# GOAL OF THE EXERCISE:
Copy the data below exactly, omitting any picture it contains.

# INFORMATION SUPPLIED:
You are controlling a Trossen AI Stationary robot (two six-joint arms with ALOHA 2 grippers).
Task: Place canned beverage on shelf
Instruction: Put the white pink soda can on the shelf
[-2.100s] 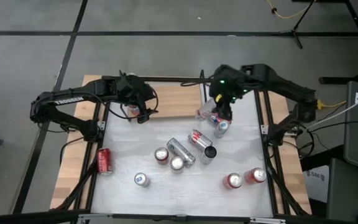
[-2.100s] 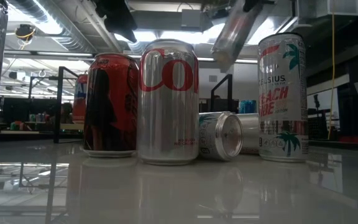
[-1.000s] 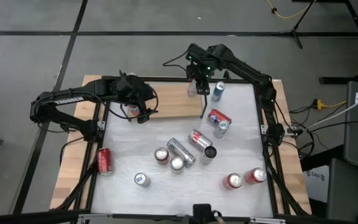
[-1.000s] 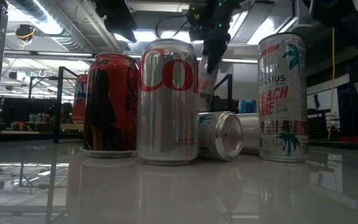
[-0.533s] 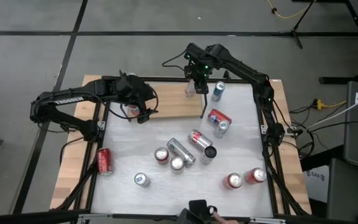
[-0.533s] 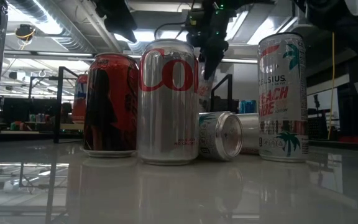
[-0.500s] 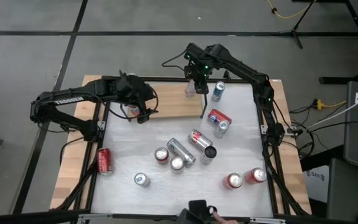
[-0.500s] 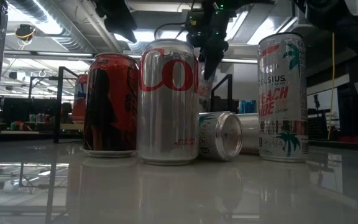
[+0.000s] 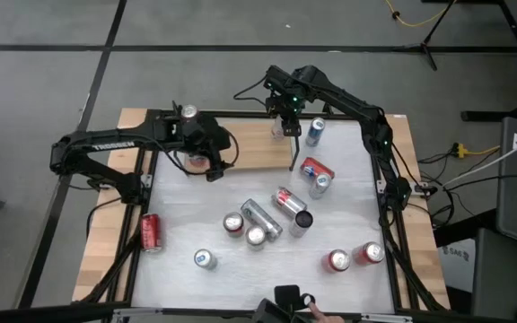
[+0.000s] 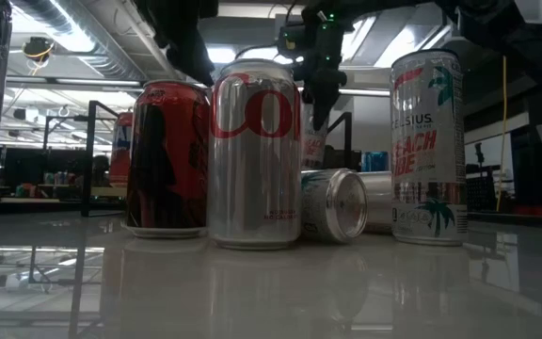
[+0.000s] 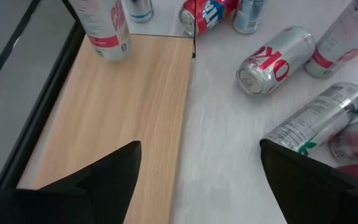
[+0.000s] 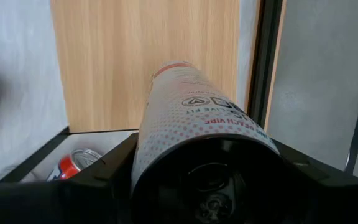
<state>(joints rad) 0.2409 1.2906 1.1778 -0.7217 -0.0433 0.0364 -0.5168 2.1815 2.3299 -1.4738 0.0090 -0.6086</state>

# RESULT:
You are controlling a Trossen AI Stationary robot (two six-joint arms with ALOHA 2 grippers).
Task: Place canned beverage on shelf
Instruction: Put the white pink soda can on the shelf
[-2.100s] 
[-2.100s] 
[-1.000s] 
[-1.000s] 
[-0.533s] 
[-0.533s] 
[-0.500s] 
[-0.500s] 
[+0.000s] 
[+0.000s] 
[+0.000s] 
[+0.000s] 
<state>(joints rad) 0.2409 1.2906 1.1778 -0.7217 -0.0433 0.0364 -0.5168 2.1815 2.3299 -1.4738 0.0090 -0.6086</state>

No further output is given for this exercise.